◆ PROBLEM TO SOLVE ◆
In the data below, find each line that contains the word "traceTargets" and copy it.

--------------------------------

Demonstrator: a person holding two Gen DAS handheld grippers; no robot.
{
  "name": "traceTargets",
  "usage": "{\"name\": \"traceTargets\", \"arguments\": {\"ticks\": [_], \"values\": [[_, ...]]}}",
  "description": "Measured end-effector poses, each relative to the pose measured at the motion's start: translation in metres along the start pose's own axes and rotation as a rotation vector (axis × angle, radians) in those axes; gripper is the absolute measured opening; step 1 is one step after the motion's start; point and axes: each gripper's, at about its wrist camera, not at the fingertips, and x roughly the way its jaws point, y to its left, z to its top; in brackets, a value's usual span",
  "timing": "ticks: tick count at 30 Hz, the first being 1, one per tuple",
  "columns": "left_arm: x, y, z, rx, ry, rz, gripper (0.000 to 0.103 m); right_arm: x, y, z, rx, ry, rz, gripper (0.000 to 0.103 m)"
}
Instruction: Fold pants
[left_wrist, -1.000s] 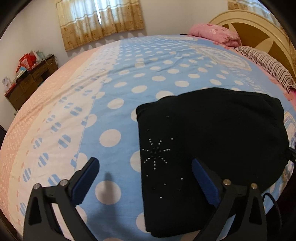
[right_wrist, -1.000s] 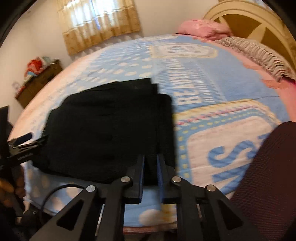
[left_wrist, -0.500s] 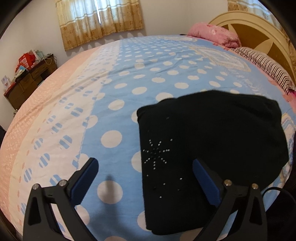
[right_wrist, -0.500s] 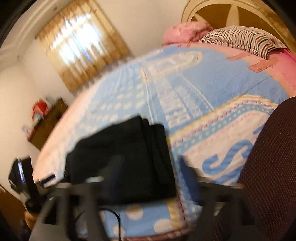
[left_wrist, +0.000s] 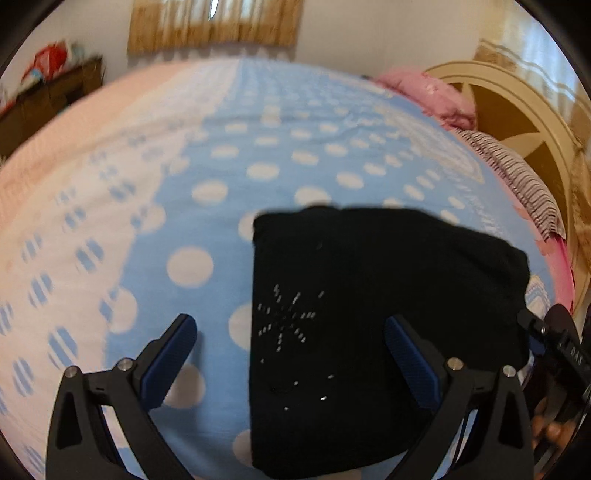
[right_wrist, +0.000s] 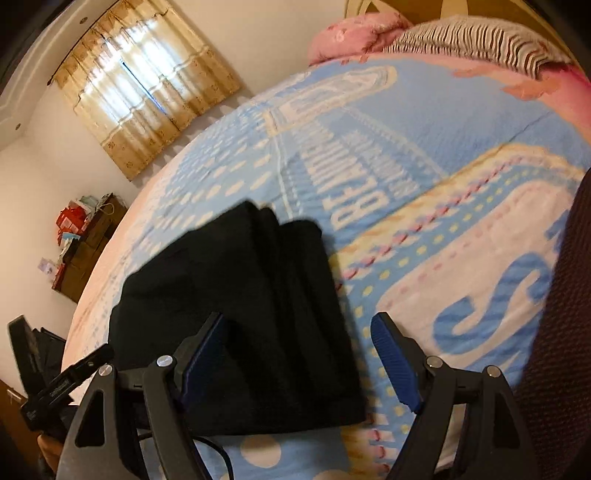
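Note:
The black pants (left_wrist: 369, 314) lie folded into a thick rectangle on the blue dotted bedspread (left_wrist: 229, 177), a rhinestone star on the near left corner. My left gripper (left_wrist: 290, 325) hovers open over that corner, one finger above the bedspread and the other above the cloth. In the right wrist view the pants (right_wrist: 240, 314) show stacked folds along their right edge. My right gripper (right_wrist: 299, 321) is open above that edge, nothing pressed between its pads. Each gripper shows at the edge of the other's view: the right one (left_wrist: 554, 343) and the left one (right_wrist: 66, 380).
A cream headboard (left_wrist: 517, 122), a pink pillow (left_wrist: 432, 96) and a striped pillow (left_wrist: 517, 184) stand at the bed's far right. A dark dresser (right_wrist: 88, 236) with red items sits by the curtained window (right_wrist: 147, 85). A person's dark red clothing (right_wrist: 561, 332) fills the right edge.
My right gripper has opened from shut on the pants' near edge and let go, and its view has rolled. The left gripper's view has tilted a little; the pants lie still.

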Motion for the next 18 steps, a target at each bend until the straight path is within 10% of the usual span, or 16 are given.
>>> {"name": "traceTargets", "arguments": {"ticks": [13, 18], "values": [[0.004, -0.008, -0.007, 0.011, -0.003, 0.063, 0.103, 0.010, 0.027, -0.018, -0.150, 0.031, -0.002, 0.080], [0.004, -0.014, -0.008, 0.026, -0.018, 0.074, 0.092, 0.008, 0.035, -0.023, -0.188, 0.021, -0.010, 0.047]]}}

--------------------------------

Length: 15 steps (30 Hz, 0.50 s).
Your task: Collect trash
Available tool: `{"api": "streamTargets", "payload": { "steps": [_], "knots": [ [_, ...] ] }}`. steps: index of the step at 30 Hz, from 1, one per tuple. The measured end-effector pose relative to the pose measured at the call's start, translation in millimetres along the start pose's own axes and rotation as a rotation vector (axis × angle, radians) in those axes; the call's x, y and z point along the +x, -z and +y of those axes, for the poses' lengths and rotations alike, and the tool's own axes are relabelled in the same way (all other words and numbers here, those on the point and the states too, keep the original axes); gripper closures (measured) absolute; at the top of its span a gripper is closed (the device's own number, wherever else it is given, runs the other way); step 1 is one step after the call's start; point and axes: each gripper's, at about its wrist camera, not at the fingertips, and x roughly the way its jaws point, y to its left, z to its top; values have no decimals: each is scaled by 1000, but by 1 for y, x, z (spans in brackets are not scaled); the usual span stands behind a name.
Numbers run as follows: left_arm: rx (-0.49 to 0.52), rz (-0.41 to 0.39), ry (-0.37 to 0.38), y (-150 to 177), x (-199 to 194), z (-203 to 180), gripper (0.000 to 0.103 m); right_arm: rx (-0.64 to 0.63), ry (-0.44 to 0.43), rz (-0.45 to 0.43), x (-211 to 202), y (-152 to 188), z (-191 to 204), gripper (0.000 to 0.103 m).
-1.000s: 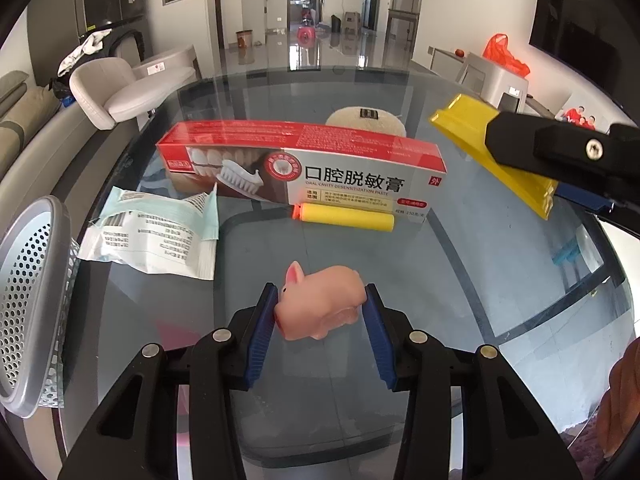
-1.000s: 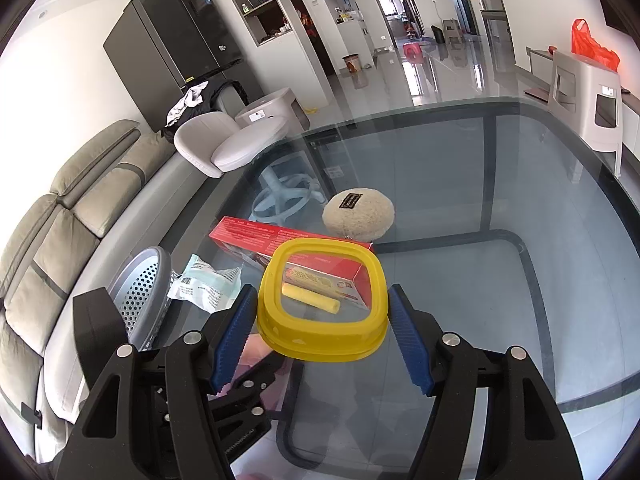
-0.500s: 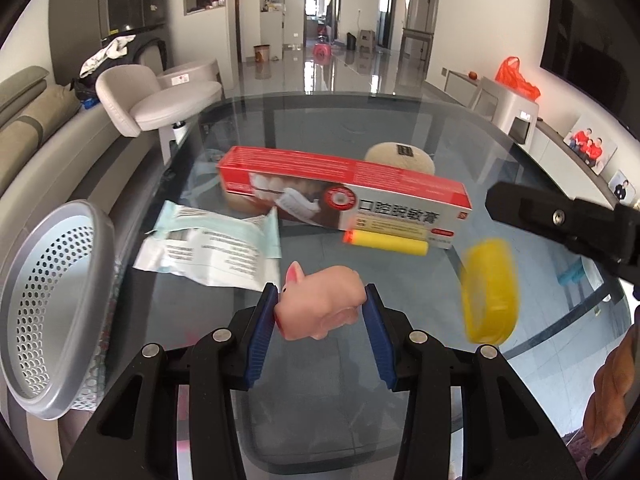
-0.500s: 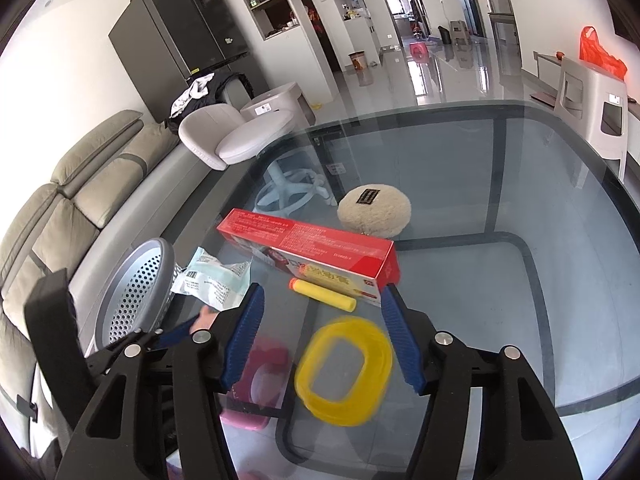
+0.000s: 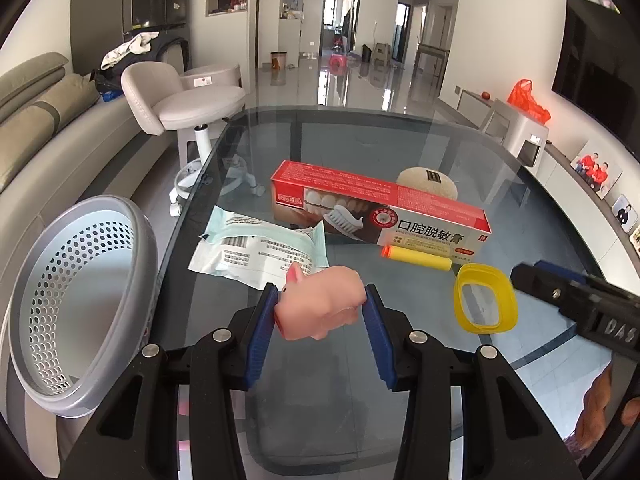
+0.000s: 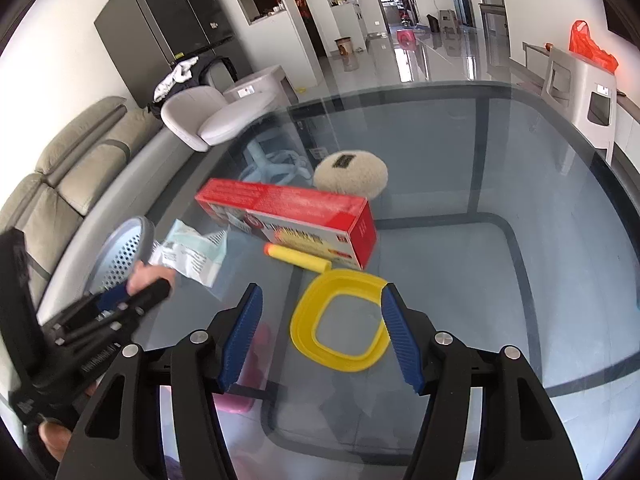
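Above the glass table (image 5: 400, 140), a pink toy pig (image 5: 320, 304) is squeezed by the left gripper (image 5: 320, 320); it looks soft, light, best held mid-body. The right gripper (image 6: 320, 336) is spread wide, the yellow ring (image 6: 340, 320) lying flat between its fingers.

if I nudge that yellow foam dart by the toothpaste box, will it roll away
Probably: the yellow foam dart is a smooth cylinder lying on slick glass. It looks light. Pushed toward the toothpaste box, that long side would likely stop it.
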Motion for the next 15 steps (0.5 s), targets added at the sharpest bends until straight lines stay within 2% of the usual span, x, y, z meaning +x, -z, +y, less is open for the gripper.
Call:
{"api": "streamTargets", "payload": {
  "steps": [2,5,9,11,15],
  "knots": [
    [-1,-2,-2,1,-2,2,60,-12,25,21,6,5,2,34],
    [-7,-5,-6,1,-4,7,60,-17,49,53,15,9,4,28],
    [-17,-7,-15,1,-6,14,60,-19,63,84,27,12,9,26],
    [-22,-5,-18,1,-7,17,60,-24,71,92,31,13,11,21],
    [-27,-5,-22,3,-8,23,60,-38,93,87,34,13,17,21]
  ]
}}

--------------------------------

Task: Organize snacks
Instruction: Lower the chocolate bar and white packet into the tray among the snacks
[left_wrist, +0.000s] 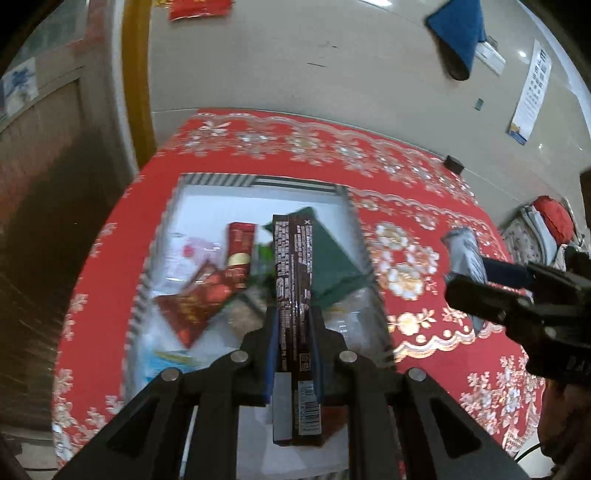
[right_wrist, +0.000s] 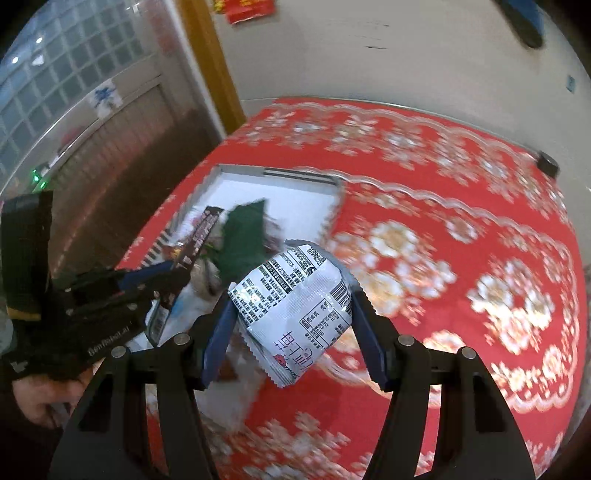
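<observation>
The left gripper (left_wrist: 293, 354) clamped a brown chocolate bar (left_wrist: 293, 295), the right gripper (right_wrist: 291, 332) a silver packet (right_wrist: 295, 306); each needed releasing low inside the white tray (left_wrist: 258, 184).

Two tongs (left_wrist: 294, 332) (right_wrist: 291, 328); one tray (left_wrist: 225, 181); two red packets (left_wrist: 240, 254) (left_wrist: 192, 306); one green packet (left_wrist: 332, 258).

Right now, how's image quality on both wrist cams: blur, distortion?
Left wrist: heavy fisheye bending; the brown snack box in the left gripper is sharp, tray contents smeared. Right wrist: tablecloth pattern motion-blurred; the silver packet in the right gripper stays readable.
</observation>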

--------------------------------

◆ THE ANSWER ◆
  "name": "traceTargets",
  "usage": "{\"name\": \"traceTargets\", \"arguments\": {\"ticks\": [_], \"values\": [[_, ...]]}}",
>>> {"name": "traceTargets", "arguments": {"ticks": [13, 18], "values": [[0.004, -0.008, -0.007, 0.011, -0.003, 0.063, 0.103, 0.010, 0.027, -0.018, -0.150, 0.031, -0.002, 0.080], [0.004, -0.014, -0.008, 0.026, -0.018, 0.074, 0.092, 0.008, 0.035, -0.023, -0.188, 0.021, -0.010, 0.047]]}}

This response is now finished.